¡¿No te das cuenta?!
Esto que ves, pedazo de carne, vivo prisionero
una celda es mi casa, llena de máscaras, de muerte, de muerte de angustia,
de muerte de ti, muerte de ellas, muerte de miedo, de silencio,
predeecdisis de mi dolor, de mi amor perdido, de mis sueños mal amados…
En el piso, en las paredes: máscaras viejas, piel de víbora de horribles recuerdos
que lloran sangre resinosa, gritan en silencio
innombrables actos, gesticulan nombres que el tiempo les arrancó.
Máscaras tatuadas con humo y pólvora,
de perfumes, de besos podridos, de promesas olvidadas,
de caricias arrancadas a la fuerza por su amo…
Ésta que rota está en mis manos, que muere desvencijada,
se descascara, ecdisis del alma, se desgarra la garganta…
pide tu presencia, ésta que ya no soy más, antes de ser arrancada de mí
pide a su verdugo, te implora vida, vida que reposa en otra primavera.
Grita tu nombre asesina… ¡asesina, huye de tu crimen!
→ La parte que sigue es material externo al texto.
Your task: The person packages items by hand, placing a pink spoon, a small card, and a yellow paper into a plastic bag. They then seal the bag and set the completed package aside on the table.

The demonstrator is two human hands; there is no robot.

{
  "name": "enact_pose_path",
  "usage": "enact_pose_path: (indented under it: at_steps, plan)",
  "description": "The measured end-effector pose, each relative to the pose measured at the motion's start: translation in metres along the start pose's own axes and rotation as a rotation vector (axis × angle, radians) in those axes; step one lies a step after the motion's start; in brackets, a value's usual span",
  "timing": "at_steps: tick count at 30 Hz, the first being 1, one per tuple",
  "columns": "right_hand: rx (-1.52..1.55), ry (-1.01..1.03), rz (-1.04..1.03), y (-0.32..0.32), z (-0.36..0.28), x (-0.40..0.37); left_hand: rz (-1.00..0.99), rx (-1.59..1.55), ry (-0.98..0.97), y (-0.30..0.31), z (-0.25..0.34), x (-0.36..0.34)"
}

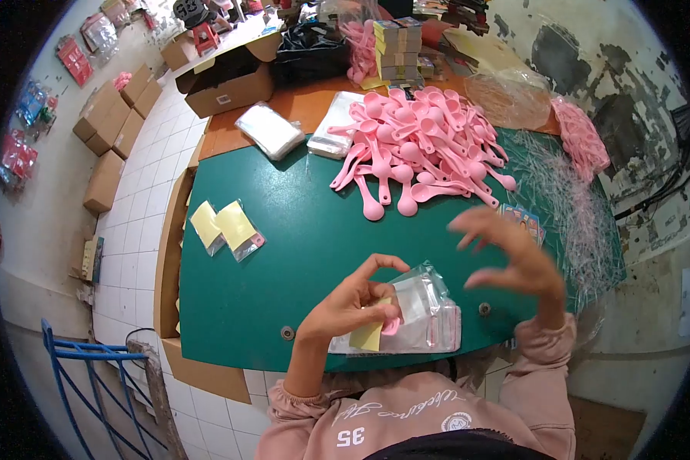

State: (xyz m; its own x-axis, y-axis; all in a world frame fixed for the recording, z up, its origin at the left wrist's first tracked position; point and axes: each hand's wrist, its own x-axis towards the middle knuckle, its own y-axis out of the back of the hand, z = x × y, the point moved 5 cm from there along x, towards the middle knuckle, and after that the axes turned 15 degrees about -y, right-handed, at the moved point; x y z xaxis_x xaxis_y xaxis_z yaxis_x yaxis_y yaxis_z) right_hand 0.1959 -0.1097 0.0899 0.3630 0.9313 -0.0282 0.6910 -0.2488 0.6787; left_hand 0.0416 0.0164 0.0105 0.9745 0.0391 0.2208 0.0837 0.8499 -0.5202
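Observation:
Near the front edge of the green table, my left hand pinches a yellow card together with a pink spoon, mostly hidden by the fingers. Under and beside that hand lies a stack of clear plastic bags. My right hand is raised to the right of the bags, fingers apart and slightly blurred, with nothing visible in it. Just beyond it, partly covered, are colourful printed cards. A large heap of pink measuring spoons lies farther back.
Two small bags with yellow cards lie on the left of the green table. Bundled clear bags and stacked cards stand at the back. Plastic wrap covers the right side. A blue metal rack stands lower left.

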Motion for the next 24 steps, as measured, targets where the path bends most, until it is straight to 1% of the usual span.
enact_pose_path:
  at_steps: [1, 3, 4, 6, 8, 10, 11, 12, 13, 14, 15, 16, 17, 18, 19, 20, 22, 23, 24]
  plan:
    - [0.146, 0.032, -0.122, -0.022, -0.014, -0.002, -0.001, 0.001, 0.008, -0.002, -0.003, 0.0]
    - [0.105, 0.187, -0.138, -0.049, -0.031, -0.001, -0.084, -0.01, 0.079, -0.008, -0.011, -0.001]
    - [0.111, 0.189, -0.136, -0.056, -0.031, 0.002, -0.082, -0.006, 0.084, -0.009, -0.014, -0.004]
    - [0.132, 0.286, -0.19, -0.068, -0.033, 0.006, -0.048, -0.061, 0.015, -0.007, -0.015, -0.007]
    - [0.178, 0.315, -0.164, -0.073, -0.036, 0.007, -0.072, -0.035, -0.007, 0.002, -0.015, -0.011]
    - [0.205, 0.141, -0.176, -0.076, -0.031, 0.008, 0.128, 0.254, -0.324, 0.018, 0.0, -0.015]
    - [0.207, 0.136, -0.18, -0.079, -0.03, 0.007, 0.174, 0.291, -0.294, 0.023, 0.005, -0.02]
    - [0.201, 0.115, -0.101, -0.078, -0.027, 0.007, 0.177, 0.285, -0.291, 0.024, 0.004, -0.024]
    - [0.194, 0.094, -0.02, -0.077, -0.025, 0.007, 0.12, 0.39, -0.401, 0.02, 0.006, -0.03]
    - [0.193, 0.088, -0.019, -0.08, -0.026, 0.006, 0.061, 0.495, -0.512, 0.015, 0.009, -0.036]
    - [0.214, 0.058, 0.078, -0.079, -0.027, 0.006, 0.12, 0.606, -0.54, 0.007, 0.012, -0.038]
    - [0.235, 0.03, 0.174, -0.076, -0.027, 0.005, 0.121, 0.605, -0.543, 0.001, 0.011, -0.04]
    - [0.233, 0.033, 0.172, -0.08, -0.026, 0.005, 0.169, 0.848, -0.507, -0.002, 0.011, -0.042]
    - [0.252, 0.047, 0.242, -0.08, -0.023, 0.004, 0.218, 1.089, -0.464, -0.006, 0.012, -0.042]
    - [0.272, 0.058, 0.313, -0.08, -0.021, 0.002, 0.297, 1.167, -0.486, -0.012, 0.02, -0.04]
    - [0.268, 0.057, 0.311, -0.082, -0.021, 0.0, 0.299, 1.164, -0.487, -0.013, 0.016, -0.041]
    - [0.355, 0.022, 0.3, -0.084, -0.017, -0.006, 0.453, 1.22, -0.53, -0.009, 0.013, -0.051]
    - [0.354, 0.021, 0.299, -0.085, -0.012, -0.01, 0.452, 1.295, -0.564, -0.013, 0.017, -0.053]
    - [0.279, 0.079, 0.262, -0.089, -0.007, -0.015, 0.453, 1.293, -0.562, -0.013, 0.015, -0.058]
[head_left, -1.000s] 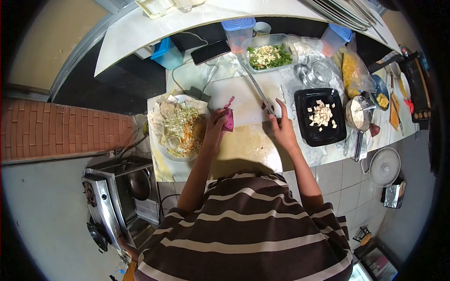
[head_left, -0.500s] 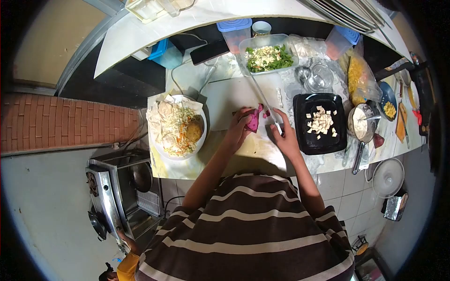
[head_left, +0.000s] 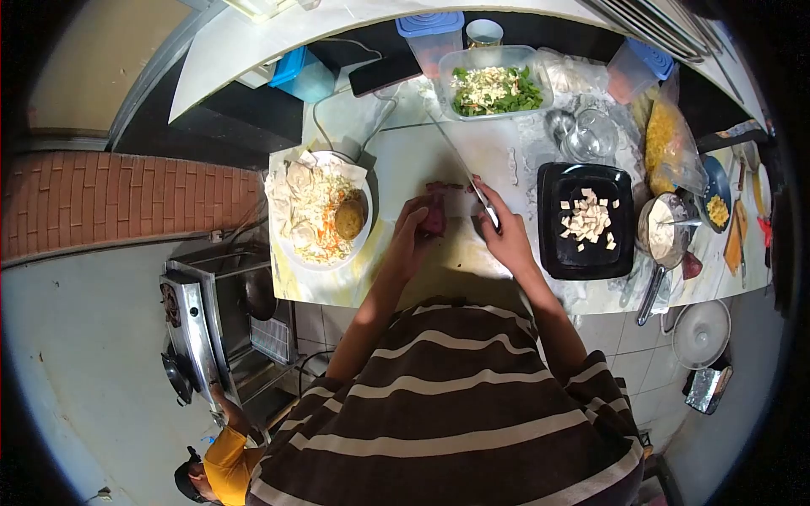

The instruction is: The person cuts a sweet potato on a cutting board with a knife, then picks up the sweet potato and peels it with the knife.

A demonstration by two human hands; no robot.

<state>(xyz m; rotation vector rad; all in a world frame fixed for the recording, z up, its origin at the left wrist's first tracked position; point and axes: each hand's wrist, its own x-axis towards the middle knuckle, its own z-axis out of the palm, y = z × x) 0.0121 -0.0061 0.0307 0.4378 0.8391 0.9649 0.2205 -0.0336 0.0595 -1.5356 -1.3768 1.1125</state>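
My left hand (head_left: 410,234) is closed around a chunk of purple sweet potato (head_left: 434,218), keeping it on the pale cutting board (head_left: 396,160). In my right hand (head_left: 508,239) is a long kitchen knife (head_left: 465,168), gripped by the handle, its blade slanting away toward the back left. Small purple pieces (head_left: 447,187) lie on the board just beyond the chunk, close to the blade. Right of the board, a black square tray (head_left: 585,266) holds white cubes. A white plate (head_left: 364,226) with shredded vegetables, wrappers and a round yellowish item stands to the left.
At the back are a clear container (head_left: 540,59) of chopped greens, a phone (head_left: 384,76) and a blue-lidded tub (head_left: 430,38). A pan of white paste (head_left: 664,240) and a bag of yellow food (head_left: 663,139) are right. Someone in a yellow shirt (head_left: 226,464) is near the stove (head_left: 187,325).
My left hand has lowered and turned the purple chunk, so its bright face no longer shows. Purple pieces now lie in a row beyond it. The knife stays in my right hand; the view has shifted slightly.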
mírala bien, mira y grábalo en tu corazón de bolsillo, la máscara del dolor que labraste
un día la necesitarás, la vida siempre regresa al principio
y el asesino siempre vuelve sobre sus pasos.
Que tristeza:
lo que soy se extiende al horizonte, hacia la eternidad del otoño,
donde el fuego hierra el alma
Y mi cara mácula llora por los poros una canción de angustia
Esta alma que se refugia llena de gozo, de ilusión,
que pide a gritos ausencia para vivir: ¡maldita masoquista del dolor!
¡Con qué furor vez cómo se acerca el carcelero!
esbozando una sonrisa sardónica detrás de esa máscara de cerdo…
manos ejecutoras:
¡traigan esta nueva cárcel, denme condena,
no quiero que ella conozca mi piel prístina
coloquen la máscara de huehue!
y en el diván freudiano
la carne y el alma luchan como hienas, se tragan, se amalgaman
y la siguiente máscara con una sonrisa burlona espera,
espera con paciencia en una esquina su turno.